**EXERCISE:**
Without copying any picture, transcribe exactly the lines of the data below from the one containing "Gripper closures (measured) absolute" through the one containing "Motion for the".

**SOURCE INFORMATION:**
──────────
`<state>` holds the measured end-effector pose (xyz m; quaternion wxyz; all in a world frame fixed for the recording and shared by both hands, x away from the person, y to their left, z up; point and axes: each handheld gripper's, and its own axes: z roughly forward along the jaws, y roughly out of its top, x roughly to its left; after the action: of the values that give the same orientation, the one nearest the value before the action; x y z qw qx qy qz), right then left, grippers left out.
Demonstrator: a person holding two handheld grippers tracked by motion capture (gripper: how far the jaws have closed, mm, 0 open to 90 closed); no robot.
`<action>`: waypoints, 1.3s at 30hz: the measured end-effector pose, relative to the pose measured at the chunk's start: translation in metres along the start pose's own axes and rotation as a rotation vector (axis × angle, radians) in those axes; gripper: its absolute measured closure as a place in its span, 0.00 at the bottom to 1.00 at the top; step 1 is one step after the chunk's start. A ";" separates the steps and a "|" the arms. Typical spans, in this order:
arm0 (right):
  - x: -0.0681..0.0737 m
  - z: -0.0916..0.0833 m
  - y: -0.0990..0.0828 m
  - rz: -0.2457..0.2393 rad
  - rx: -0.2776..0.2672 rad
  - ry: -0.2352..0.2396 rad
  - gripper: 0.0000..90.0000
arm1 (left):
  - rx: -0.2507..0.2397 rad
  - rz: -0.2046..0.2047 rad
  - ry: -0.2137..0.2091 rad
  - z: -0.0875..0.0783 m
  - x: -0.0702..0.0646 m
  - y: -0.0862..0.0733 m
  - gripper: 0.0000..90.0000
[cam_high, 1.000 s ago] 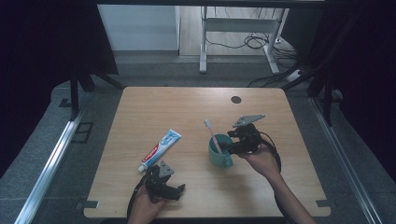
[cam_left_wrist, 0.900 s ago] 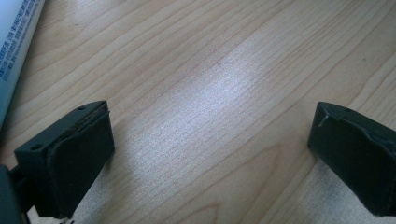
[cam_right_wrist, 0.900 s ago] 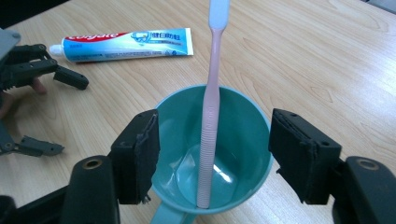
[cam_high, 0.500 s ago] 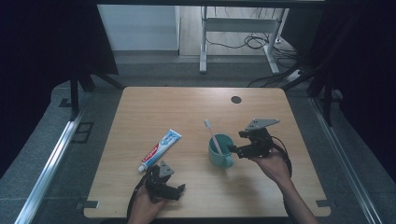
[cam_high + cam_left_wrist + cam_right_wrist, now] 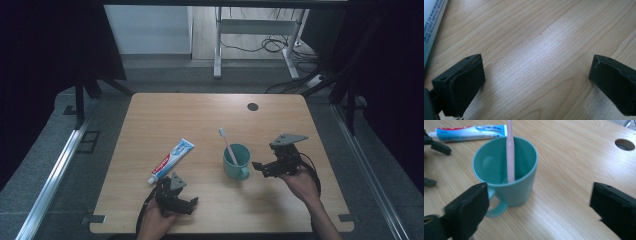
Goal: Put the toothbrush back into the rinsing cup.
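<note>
Toward the counter's (image 5: 150,115) right edge, just beside the teal mug (image 5: 236,161) holding a toothbrush (image 5: 227,145): right claw (image 5: 261,167) opening wide, gripping nothing; left claw (image 5: 192,205) gaping empty.

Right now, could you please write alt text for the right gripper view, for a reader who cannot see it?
A teal plastic mug stands upright on a light wooden table with a pale pink toothbrush standing inside it. The right claw sits open just in front, its two black jaws wide apart with nothing gripped. A blue, white and red toothpaste tube lies flat behind the mug.
</note>
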<state>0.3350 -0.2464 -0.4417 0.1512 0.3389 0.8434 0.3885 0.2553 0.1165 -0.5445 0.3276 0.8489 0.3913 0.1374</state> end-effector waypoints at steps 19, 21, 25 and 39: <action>0.002 0.003 -0.044 -0.003 0.009 -0.032 0.00 | 0.001 -0.001 -0.002 0.000 0.000 0.000 0.00; 0.003 0.003 -0.048 0.001 0.009 -0.037 0.00 | 0.001 -0.002 -0.003 0.000 0.000 0.000 0.00; 0.003 0.002 -0.058 0.010 0.008 -0.035 0.00 | 0.002 0.000 -0.005 0.000 0.000 0.000 0.00; -0.001 0.010 -0.090 0.020 0.032 -0.047 0.00 | 0.000 0.001 -0.009 0.000 0.000 0.000 0.00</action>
<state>0.2999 -0.2843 -0.5166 0.1615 0.3587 0.8424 0.3683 0.2558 0.1164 -0.5447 0.3294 0.8496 0.3897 0.1337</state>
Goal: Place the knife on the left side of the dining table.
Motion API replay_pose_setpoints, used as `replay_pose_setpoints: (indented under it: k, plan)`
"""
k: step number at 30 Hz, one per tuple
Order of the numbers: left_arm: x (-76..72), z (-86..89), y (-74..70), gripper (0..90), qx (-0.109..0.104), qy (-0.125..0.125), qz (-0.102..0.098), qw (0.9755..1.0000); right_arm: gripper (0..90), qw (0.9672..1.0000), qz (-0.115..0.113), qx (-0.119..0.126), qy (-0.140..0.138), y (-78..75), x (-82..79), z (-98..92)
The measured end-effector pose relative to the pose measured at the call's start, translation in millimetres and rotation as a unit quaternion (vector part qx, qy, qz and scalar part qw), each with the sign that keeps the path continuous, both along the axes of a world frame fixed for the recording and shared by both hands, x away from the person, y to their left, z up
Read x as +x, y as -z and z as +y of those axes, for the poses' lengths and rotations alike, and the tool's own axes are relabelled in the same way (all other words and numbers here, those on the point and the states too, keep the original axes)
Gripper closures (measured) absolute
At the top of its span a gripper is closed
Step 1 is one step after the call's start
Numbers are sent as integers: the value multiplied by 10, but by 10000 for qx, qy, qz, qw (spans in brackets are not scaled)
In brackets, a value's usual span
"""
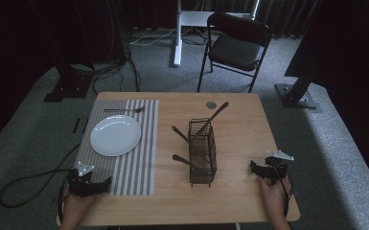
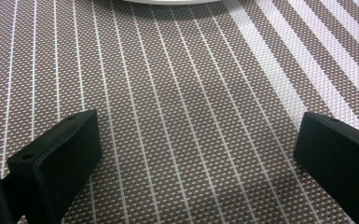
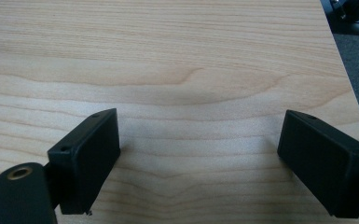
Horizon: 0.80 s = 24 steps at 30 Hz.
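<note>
A white plate (image 1: 115, 135) lies on a grey striped placemat (image 1: 139, 158) on the table's left half, with a fork (image 1: 124, 110) on the mat beyond it. A black wire basket (image 1: 202, 153) stands mid-table with three dark utensils (image 1: 213, 116) leaning out of it. My left gripper (image 1: 104, 182) rests at the mat's near left corner, open, nothing between its jaws. In the left gripper view my left gripper (image 2: 198, 140) stands over the mat's weave, with the plate's rim (image 2: 172, 1) at the top. My right gripper (image 1: 255, 167) sits open on bare wood right of the basket; in the right gripper view my right gripper (image 3: 198, 140) is wide apart.
The wooden table (image 1: 239, 206) has a small round grey disc (image 1: 211, 104) near its far edge. A black folding chair (image 1: 237, 45) stands beyond the table. Cables trail off the table's left side (image 1: 28, 184). The table's right edge lies close to my right gripper.
</note>
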<state>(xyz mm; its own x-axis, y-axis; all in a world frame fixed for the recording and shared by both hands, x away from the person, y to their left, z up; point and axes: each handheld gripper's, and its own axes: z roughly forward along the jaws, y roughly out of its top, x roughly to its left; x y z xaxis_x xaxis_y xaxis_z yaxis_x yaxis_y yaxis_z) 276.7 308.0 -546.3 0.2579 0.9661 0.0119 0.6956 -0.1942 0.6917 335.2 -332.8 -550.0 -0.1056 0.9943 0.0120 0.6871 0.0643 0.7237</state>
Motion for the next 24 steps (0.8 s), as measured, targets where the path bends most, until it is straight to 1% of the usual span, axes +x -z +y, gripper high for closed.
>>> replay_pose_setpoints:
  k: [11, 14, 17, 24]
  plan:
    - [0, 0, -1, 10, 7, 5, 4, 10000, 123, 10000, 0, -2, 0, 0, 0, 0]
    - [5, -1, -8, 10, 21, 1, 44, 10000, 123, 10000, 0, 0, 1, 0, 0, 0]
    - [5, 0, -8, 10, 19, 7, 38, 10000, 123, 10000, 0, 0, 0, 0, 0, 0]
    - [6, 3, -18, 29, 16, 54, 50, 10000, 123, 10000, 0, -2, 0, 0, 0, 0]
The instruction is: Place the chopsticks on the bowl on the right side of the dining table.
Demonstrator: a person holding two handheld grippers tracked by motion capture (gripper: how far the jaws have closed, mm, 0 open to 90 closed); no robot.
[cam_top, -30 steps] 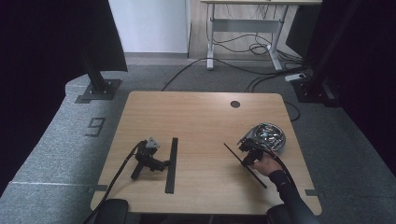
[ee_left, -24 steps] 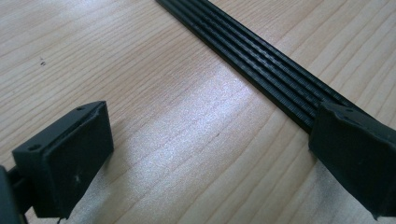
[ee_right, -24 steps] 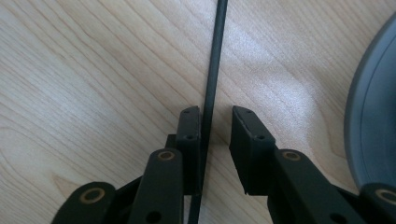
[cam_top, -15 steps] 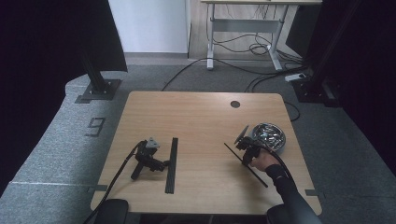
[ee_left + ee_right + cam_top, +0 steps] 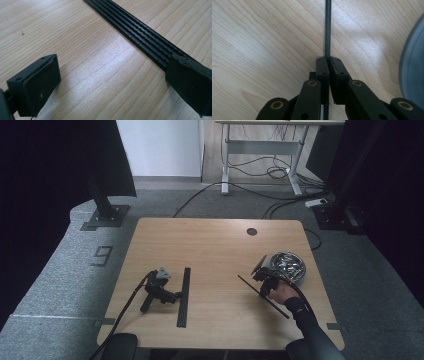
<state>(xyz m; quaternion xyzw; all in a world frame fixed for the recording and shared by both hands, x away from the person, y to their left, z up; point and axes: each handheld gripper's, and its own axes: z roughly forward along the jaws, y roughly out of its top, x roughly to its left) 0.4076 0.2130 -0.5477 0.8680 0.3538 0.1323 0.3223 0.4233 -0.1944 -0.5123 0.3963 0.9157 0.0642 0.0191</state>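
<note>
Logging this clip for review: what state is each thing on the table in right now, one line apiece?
Right hand-held gripper: shut on the thin black rod, jaws having just closed.
Thin black rod: clamped between the jaws, low over the table.
Left hand-held gripper: open, lying on the wooden table, unheld.
Wide black ribbed strip: flat on the table, one jaw over its end.
Round metal bowl: upright.

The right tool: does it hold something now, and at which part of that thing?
The right tool is shut on a thin black strip, gripping it partway along its length, not at an end.
</note>
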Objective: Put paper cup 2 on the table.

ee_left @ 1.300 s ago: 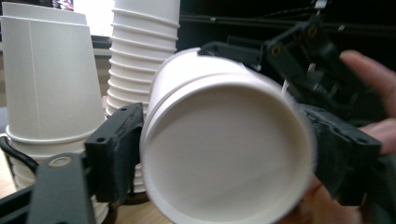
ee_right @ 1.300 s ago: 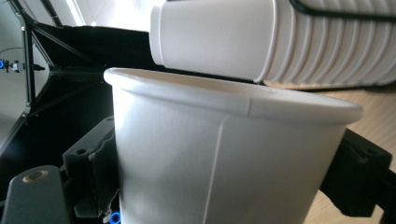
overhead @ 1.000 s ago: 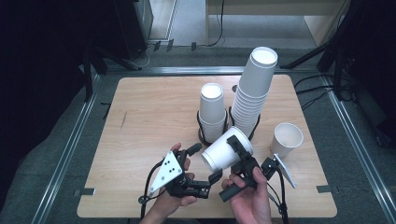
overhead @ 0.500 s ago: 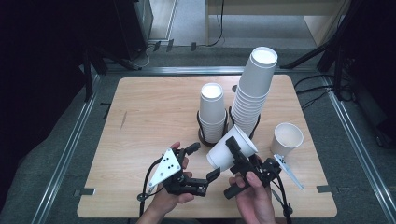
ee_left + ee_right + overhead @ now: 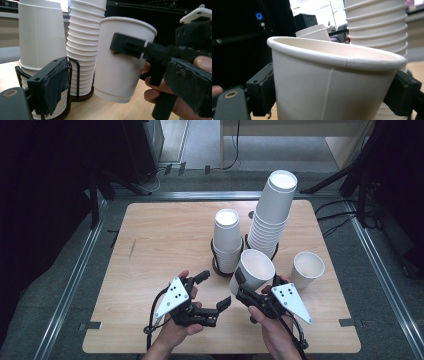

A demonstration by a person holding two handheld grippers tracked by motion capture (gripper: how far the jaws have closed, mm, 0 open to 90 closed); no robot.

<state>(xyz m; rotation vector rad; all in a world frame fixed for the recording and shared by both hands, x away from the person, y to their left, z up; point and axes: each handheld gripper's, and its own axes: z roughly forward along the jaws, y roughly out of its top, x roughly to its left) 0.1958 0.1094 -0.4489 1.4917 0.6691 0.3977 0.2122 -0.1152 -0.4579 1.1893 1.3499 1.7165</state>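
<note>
Right gripper (image 5: 246, 287) clamps a white paper cup (image 5: 252, 270) by its sides, mouth up (slightly tilted), off the light wooden table (image 5: 150, 240). Left gripper (image 5: 214, 290), at the cup's 8 o'clock, jaws wide, empty. Two stacks of white cups (image 5: 272, 215) at 12 o'clock.

A lab or test room set up for recording handling work, not a home or kitchen; a plain wooden table (image 5: 165, 245) stands alone on grey carpet (image 5: 60, 270), edged by aluminium rails (image 5: 75, 280) on the floor; black stand legs (image 5: 330, 182) and loose cables (image 5: 345, 215) cross the floor around it; dark equipment cabinets (image 5: 142, 145) stand behind, one showing a small blue indicator light (image 5: 258, 16) in the right gripper view; a pale wooden desk edge (image 5: 300, 127) sits at the far side; the surroundings are dim, with light falling on the tabletop
</note>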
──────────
**REPLY:**
Gripper closures (measured) absolute
At the top of its span a gripper is closed
Step 1 is one step after the call's start
Numbers are sent as integers: the value multiplied by 10, but by 10000 for qx, qy, qz, qw (spans in brackets are not scaled)
In brackets, a value's usual span
"""
Horizon: 0.80 s = 24 steps at 30 Hz.
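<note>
A white plate (image 1: 115, 135) lies on a grey striped placemat (image 1: 139, 158) on the table's left half, with a fork (image 1: 124, 110) on the mat beyond it. A black wire basket (image 1: 202, 153) stands mid-table with three dark utensils (image 1: 213, 116) leaning out of it. My left gripper (image 1: 104, 182) rests at the mat's near left corner, open, nothing between its jaws. In the left gripper view my left gripper (image 2: 198, 140) stands over the mat's weave, with the plate's rim (image 2: 172, 1) at the top. My right gripper (image 1: 255, 167) sits open on bare wood right of the basket; in the right gripper view my right gripper (image 3: 198, 140) is wide apart.
The wooden table (image 1: 239, 206) has a small round grey disc (image 1: 211, 104) near its far edge. A black folding chair (image 1: 237, 45) stands beyond the table. Cables trail off the table's left side (image 1: 28, 184). The table's right edge lies close to my right gripper.
</note>
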<state>(xyz mm; its own x-axis, y-axis; all in a world frame fixed for the recording and shared by both hands, x away from the person, y to their left, z up; point and axes: each handheld gripper's, and its own axes: z roughly forward along the jaws, y roughly out of its top, x roughly to its left; x y z xaxis_x xaxis_y xaxis_z yaxis_x yaxis_y yaxis_z) 276.7 308.0 -546.3 0.2579 0.9661 0.0119 0.6956 -0.1942 0.6917 335.2 -332.8 -550.0 -0.1056 0.9943 0.0120 0.6871 0.0643 0.7237</state>
Motion for the next 24 steps (0.8 s), as measured, targets where the path bends most, until it is straight to 1% of the usual span, axes +x -z +y, gripper high for closed.

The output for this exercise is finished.